#### Your assignment:
If a line in the entries contains the string "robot", include that line in your answer.

#### The input:
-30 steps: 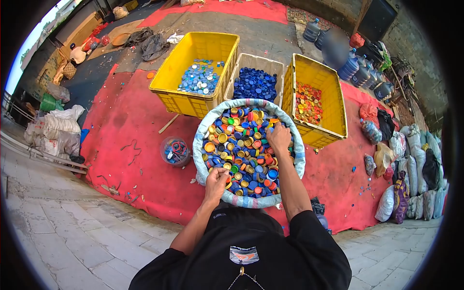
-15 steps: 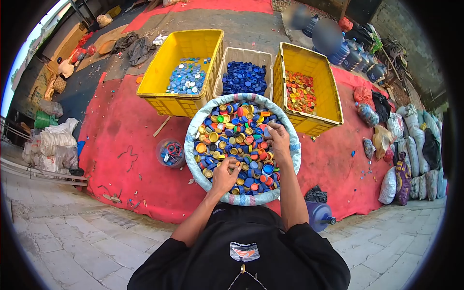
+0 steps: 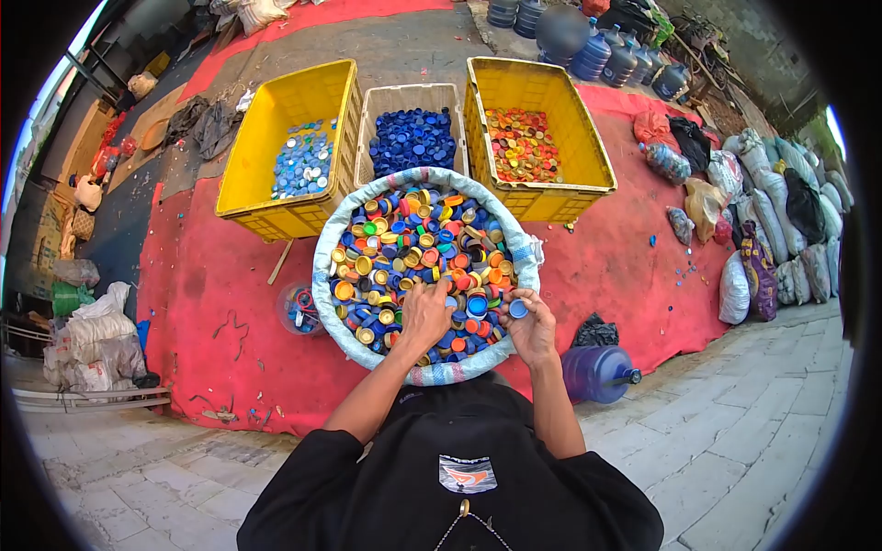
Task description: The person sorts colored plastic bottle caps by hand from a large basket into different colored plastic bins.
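A round tub [image 3: 323,298], its rim wrapped in pale blue cloth, is heaped with mixed bottle caps [image 3: 404,248] right in front of me. My right hand [image 3: 533,331] pinches a blue bottle cap [image 3: 519,309] by its edge, over the right side of the tub. Down on the heap, my left hand [image 3: 425,320] has its fingers curled in among the caps. A bluish cap shows beside its thumb, but I cannot tell what the fingers grip.
Beyond the tub stand a yellow crate [image 3: 241,188] of light blue caps, a white crate [image 3: 367,101] of dark blue caps and a yellow crate [image 3: 588,165] of red and orange caps. A water jug [image 3: 597,374] lies right, a clear bucket [image 3: 299,309] left.
My right hand has drawn back toward me and now shows a blue cap in its fingers. My left hand has moved farther into the heap. The whole view has shifted.
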`<state>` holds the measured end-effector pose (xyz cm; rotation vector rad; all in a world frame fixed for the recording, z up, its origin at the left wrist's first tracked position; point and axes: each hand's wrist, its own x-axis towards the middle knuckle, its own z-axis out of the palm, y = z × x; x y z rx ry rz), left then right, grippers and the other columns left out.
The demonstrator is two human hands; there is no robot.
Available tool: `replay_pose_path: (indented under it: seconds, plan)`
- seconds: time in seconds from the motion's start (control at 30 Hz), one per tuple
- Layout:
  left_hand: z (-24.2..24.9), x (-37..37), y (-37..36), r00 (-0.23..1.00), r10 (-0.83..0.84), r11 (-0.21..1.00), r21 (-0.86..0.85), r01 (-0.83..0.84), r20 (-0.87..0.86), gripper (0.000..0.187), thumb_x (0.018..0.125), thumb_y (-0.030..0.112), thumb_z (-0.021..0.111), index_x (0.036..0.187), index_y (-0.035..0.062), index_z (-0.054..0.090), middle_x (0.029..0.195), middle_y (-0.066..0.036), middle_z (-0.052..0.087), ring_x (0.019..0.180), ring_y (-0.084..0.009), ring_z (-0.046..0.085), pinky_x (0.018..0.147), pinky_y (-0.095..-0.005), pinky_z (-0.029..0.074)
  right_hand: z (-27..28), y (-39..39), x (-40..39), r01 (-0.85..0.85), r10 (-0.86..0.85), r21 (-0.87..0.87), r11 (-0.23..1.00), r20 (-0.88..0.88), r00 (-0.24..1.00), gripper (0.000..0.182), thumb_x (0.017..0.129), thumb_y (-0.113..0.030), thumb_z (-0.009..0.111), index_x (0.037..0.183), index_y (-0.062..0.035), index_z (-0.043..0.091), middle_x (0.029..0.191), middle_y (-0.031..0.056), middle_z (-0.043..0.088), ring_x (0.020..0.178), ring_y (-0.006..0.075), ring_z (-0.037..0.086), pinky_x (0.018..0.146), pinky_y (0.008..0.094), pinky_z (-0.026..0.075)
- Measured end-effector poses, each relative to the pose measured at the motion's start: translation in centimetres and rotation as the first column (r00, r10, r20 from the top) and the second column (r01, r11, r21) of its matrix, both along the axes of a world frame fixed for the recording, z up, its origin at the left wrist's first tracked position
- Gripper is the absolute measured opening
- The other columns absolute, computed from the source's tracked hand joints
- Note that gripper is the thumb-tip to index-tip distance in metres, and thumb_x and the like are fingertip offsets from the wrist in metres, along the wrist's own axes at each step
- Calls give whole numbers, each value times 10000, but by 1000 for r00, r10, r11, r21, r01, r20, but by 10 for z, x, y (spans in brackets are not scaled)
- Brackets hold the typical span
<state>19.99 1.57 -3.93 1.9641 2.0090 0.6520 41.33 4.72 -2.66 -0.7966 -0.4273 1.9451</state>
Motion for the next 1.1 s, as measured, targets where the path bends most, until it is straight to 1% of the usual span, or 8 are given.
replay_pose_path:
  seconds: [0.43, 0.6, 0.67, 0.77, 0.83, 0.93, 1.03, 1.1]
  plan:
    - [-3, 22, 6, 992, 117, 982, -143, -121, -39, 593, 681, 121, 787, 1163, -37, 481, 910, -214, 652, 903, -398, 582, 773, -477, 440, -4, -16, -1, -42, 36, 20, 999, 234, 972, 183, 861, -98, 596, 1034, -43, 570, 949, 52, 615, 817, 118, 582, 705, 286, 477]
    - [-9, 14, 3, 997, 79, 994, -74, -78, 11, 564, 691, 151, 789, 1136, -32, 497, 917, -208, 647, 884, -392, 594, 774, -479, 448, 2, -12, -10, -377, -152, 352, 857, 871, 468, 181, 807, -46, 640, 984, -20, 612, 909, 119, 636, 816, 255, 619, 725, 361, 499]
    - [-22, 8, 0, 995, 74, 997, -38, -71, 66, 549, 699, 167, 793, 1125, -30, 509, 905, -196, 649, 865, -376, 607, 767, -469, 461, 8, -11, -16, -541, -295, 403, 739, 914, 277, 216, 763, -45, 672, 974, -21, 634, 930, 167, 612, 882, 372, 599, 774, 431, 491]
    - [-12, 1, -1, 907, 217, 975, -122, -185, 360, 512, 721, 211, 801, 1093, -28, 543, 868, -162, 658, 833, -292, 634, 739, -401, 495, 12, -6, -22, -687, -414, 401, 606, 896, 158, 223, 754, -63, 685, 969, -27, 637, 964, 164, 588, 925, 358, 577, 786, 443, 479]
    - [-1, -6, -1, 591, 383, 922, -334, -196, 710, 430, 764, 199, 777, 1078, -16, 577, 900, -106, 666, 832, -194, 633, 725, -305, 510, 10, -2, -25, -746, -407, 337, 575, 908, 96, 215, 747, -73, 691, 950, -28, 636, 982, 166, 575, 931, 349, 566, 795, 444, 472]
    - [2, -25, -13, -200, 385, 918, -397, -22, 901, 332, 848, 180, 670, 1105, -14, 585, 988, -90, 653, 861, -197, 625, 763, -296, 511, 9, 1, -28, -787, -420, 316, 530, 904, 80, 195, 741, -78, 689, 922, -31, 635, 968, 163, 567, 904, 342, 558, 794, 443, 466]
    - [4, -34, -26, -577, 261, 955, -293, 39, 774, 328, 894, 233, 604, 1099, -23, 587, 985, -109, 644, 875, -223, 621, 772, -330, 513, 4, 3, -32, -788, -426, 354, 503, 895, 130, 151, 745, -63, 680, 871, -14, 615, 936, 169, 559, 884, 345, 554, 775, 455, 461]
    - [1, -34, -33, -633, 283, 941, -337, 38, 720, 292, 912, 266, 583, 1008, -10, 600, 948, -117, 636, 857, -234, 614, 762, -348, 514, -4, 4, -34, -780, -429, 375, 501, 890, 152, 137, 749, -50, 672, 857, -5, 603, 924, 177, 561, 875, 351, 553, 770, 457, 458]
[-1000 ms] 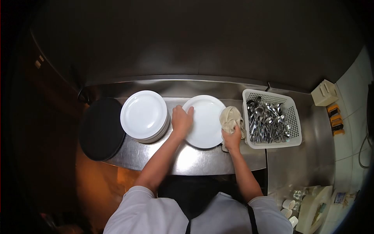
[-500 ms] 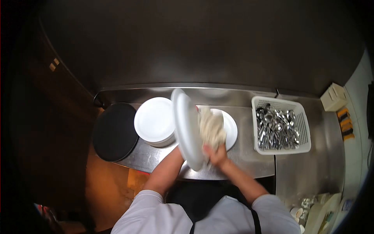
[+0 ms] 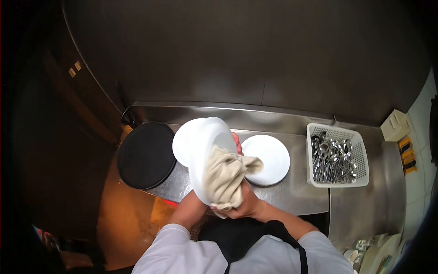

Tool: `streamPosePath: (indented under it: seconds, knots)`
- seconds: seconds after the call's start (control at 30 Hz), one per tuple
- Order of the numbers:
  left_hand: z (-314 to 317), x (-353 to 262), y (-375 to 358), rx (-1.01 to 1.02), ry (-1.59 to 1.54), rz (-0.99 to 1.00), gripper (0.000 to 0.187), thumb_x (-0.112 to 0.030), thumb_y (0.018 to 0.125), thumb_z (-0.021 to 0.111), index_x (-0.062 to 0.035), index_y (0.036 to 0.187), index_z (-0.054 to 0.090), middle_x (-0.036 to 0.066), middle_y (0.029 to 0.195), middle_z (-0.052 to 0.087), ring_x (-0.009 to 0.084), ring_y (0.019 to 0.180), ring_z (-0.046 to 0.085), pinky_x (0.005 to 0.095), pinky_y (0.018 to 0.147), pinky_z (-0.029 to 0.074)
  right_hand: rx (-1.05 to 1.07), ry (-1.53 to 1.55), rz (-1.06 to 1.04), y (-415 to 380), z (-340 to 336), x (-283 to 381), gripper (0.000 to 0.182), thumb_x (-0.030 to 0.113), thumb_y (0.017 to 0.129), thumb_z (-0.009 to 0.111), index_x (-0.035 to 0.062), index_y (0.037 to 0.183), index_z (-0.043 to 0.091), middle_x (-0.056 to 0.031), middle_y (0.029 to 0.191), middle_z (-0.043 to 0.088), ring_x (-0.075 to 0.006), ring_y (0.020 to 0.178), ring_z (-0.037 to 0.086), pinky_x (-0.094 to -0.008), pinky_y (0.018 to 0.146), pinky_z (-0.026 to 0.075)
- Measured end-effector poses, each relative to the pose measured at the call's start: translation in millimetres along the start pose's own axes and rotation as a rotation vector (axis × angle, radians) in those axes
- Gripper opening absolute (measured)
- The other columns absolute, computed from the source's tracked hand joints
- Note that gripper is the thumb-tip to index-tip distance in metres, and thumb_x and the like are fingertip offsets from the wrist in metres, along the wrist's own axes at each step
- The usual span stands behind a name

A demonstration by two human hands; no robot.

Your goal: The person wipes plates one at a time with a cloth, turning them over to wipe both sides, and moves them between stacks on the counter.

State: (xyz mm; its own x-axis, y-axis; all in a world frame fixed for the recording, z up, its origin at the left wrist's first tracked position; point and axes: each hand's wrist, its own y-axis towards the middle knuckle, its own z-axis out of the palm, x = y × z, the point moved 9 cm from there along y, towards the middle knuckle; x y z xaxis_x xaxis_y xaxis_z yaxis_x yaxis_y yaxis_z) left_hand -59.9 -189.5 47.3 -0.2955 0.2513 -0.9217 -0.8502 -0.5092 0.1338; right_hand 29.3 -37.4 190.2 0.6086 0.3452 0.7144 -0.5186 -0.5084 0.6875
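Plate (image 3: 205,146) tilted, cloth (image 3: 226,178) pressed on by right hand (image 3: 244,205)

A white round plate (image 3: 203,150) was held up off the steel counter, tilted steeply on edge with its face turned toward the person, its upper rim near the back and its lower rim close to the body. A beige cloth (image 3: 226,178), crumpled and folded, was pressed against the plate's lower right face, draping over its rim. The plate looked plain and glossy, without pattern, and the cloth covered part of its surface.
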Motion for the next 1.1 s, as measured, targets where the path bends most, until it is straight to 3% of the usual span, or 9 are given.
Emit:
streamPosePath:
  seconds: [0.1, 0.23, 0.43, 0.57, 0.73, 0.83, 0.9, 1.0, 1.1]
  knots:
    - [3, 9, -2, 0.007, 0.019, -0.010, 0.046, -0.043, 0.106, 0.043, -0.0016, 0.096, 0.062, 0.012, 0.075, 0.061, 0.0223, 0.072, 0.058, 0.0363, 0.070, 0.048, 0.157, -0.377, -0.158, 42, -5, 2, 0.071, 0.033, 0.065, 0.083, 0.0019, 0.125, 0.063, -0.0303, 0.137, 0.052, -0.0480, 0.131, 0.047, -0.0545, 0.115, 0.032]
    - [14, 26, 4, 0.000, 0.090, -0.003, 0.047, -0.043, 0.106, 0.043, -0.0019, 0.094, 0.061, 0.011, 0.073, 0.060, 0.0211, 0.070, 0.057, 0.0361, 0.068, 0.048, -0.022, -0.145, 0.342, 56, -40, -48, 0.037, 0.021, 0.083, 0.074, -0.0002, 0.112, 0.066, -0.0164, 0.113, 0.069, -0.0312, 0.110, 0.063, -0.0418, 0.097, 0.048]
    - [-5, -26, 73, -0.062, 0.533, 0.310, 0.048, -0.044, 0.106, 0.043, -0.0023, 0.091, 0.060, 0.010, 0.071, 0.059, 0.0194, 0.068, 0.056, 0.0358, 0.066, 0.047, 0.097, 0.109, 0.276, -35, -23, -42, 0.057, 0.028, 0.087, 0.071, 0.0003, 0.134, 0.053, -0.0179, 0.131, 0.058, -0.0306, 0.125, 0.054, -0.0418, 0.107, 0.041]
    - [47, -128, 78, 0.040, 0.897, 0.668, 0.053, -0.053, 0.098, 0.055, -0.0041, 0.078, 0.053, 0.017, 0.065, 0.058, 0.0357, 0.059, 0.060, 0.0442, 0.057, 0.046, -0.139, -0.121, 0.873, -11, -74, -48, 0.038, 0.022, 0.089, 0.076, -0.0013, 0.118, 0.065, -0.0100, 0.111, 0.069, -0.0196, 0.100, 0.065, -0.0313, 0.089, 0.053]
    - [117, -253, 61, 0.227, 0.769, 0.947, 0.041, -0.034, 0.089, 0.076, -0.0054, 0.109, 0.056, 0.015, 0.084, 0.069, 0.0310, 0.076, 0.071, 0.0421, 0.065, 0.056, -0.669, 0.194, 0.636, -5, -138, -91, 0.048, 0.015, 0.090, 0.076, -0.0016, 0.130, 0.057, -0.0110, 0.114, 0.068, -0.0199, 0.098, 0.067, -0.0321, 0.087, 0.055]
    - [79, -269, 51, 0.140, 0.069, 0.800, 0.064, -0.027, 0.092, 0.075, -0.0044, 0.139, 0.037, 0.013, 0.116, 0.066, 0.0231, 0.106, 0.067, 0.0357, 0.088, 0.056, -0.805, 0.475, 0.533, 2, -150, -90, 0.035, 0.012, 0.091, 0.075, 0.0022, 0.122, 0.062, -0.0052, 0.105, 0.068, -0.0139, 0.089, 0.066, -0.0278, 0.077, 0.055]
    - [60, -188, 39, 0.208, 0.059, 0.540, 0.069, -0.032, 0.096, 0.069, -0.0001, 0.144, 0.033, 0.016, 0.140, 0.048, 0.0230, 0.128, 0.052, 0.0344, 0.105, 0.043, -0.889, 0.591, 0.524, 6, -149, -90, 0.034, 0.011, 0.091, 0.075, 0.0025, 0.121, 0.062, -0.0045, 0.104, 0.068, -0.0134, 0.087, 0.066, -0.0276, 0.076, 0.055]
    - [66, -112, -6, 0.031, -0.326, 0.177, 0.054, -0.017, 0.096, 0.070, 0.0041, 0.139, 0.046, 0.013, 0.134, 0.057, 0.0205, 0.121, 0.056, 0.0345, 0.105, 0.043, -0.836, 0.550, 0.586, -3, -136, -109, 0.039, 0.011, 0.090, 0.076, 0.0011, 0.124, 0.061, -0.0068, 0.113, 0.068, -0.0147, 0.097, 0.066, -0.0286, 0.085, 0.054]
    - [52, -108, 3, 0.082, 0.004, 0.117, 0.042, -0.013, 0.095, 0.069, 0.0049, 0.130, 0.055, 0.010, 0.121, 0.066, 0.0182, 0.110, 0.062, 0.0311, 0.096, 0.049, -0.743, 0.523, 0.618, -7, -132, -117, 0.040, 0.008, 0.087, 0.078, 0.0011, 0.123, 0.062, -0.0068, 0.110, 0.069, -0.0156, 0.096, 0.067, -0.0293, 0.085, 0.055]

#### The completed task:
The demonstrator is two human hands; there is no robot.
A demonstration by two human hands; no robot.

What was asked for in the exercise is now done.